### Instructions for the task
The data should be duplicated exactly, with every word kept as it is.

>>>>>

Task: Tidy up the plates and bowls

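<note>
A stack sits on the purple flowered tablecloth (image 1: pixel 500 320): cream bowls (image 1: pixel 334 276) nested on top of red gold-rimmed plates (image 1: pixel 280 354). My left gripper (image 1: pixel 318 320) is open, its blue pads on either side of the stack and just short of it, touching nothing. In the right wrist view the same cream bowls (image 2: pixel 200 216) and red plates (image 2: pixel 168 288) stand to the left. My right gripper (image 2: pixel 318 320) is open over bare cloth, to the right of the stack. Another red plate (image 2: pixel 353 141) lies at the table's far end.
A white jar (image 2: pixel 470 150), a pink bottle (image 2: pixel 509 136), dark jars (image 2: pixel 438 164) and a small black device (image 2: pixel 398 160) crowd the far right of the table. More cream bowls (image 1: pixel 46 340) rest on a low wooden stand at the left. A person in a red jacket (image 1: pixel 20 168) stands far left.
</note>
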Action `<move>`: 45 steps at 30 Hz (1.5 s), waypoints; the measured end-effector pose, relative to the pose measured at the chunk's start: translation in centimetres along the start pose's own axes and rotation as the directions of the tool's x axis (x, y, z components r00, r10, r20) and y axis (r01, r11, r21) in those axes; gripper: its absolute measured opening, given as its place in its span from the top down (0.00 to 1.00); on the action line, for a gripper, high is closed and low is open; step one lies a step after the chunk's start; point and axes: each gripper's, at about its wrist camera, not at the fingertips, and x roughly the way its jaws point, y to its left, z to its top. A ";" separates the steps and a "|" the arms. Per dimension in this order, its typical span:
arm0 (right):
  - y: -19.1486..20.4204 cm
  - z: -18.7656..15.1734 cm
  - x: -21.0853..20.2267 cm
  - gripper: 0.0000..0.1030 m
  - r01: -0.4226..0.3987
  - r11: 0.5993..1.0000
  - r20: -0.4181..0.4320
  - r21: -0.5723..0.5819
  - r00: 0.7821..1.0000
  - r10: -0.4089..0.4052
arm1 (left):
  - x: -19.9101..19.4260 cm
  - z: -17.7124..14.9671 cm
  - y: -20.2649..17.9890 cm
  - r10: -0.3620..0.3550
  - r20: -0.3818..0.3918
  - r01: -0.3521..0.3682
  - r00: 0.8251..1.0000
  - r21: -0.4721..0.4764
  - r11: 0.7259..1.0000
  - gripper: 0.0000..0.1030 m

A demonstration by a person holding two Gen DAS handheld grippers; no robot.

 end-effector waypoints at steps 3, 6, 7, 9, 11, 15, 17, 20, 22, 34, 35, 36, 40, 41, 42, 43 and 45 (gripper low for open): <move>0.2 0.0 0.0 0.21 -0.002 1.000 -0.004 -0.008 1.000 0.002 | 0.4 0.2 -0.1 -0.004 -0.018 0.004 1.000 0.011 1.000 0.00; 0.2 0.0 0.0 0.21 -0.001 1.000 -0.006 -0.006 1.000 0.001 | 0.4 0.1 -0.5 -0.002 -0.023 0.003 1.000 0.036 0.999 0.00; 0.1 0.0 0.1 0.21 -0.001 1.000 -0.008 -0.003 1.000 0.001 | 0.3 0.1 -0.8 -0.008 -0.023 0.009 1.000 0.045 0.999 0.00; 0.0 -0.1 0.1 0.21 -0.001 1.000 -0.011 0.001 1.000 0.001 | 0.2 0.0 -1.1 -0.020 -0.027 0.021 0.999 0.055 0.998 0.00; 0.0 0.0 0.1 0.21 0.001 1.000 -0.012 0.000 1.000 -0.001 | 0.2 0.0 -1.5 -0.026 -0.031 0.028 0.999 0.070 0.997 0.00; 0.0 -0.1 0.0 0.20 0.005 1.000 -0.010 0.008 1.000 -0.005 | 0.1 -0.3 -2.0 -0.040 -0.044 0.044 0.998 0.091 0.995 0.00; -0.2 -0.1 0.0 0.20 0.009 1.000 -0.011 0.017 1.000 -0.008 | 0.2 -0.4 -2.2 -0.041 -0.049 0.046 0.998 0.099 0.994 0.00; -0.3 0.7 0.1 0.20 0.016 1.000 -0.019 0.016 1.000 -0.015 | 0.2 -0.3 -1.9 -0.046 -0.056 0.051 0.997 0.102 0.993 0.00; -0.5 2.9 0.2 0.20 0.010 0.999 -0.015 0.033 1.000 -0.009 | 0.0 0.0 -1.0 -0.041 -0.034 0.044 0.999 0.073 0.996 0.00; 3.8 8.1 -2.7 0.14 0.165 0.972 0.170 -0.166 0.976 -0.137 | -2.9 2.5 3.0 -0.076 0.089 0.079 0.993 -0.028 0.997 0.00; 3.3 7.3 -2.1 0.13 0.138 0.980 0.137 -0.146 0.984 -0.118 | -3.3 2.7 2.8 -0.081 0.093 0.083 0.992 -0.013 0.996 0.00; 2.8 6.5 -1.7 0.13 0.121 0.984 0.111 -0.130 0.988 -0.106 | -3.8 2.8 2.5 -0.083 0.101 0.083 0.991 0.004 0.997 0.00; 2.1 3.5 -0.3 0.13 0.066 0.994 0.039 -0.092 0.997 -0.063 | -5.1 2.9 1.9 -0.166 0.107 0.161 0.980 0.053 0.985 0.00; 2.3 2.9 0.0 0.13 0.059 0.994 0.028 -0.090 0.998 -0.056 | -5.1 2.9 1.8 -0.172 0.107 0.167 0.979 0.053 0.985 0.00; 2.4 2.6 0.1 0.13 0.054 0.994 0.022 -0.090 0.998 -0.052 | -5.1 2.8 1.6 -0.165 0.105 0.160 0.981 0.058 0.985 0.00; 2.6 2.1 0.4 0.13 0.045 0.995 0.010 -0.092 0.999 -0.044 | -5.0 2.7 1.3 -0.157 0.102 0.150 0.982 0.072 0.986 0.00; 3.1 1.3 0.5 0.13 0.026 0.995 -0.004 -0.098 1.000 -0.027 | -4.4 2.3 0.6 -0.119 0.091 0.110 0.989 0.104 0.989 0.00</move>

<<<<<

### Solved problem
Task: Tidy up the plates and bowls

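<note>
A stack sits on the purple flowered tablecloth (image 1: pixel 500 320): cream bowls (image 1: pixel 334 276) nested on top of red gold-rimmed plates (image 1: pixel 280 354). My left gripper (image 1: pixel 318 320) is open, its blue pads on either side of the stack and just short of it, touching nothing. In the right wrist view the same cream bowls (image 2: pixel 200 216) and red plates (image 2: pixel 168 288) stand to the left. My right gripper (image 2: pixel 318 320) is open over bare cloth, to the right of the stack. Another red plate (image 2: pixel 353 141) lies at the table's far end.
A white jar (image 2: pixel 470 150), a pink bottle (image 2: pixel 509 136), dark jars (image 2: pixel 438 164) and a small black device (image 2: pixel 398 160) crowd the far right of the table. More cream bowls (image 1: pixel 46 340) rest on a low wooden stand at the left. A person in a red jacket (image 1: pixel 20 168) stands far left.
</note>
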Action `<move>`: 45 steps at 30 Hz (1.5 s), waypoints; the measured end-effector pose, relative to the pose measured at the chunk's start: translation in centimetres along the start pose's own axes and rotation as the directions of the tool's x axis (x, y, z components r00, r10, r20) and y axis (r01, r11, r21) in those axes; gripper: its absolute measured opening, given as its place in its span from the top down (0.00 to 1.00); on the action line, for a gripper, high is closed and low is open; step one lies a step after the chunk's start; point and axes: each gripper's, at about its wrist camera, not at the fingertips, and x roughly the way its jaws point, y to its left, z to its top. A ";" separates the steps and a "|" the arms. Per dimension in this order, its typical span:
arm0 (right):
  - y: -19.1486..20.4204 cm
  - z: -18.7656..15.1734 cm
  - x: -21.0853..20.2267 cm
  - gripper: 0.0000..0.1030 m
  - r01: -0.4226..0.3987
  - r11: 0.5993..1.0000
  - r20: -0.4181..0.4320
  - r21: -0.5723..0.5819
  - r00: 0.7821..1.0000
  - r10: -0.4089..0.4052
arm1 (left):
  - x: -19.9101..19.4260 cm
  - z: -17.7124..14.9671 cm
  - y: -20.2649..17.9890 cm
  - r10: -0.3620..0.3550
  - r20: -0.3818..0.3918
  - r01: -0.3521..0.3682
  - r00: 0.8251..1.0000
  - r21: -0.4721..0.4764
  - r11: 0.7259..1.0000
  - gripper: 0.0000..0.1030 m

A demonstration by a person holding two Gen DAS handheld grippers; no robot.

 end-effector waypoints at steps 3, 6, 7, 9, 11, 15, 17, 20, 22, 34, 35, 36, 40, 41, 42, 43 and 45 (gripper low for open): <move>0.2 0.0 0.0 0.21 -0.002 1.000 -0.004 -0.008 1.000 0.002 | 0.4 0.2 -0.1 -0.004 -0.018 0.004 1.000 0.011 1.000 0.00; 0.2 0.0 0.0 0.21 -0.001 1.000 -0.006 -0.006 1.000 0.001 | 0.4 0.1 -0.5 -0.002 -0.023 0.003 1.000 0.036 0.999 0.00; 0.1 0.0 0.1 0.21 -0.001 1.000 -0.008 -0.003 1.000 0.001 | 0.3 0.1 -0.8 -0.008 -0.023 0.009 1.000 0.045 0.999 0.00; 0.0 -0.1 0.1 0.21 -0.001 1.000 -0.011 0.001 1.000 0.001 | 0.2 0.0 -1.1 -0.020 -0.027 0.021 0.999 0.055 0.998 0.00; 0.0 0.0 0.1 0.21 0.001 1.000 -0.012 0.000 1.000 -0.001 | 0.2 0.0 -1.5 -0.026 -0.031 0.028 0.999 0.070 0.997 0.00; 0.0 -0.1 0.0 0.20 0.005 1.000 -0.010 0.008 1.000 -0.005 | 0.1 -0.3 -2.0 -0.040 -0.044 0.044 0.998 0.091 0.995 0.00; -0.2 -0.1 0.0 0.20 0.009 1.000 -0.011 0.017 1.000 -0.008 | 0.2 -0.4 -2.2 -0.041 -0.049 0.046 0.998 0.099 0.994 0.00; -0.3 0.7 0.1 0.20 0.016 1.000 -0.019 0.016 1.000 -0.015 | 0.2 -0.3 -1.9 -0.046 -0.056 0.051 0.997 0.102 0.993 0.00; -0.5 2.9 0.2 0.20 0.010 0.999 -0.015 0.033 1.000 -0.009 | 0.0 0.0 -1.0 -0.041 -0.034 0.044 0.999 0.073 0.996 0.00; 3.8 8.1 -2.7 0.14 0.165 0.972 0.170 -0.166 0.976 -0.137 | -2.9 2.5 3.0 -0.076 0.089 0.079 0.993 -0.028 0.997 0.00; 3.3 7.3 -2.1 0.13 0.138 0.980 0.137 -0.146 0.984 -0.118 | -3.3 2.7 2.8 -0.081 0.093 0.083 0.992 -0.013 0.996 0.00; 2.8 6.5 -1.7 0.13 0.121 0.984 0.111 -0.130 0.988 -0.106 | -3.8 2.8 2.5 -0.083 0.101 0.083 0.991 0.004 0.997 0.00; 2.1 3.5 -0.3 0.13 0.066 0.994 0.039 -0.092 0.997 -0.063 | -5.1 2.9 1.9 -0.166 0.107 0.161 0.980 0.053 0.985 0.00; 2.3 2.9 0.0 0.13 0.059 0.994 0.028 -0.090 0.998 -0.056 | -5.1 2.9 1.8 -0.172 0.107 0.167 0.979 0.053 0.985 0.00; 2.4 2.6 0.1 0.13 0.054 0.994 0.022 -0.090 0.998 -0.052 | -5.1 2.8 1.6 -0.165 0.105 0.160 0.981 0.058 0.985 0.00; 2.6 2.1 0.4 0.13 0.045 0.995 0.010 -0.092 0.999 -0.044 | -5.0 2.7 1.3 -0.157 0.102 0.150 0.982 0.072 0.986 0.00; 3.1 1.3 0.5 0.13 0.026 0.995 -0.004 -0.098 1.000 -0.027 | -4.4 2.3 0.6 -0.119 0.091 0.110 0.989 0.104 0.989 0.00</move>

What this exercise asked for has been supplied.